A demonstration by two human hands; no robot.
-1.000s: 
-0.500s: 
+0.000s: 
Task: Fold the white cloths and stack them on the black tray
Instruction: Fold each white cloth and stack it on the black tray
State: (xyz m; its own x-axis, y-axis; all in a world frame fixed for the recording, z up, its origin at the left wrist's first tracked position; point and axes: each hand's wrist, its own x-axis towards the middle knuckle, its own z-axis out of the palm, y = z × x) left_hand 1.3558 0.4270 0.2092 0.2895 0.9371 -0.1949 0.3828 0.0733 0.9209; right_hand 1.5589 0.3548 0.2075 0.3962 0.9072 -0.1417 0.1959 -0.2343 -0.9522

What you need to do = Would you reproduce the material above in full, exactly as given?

Result below =
A demonstration by two human hands; no robot.
-1.000s: 
-0.500s: 
+0.000s: 
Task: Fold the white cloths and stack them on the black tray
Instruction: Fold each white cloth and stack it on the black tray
State: (xyz m; its own x-axis, y-axis; all in a world frame fixed for the recording, z up, its origin at the left wrist's first tracked position; point and axes: each hand's wrist, its own x-axis towards the middle knuckle, its own z-axis out of the palm, y = z × x) left_hand 1.3558 0.4270 0.2092 0.2895 0.9371 -0.1949 0.3828 0.0733 0.9209; right_hand 1.5589 0.3548 0.2075 0.3962 0.9072 -0.1417 0.1959 -0.2343 -0.9522

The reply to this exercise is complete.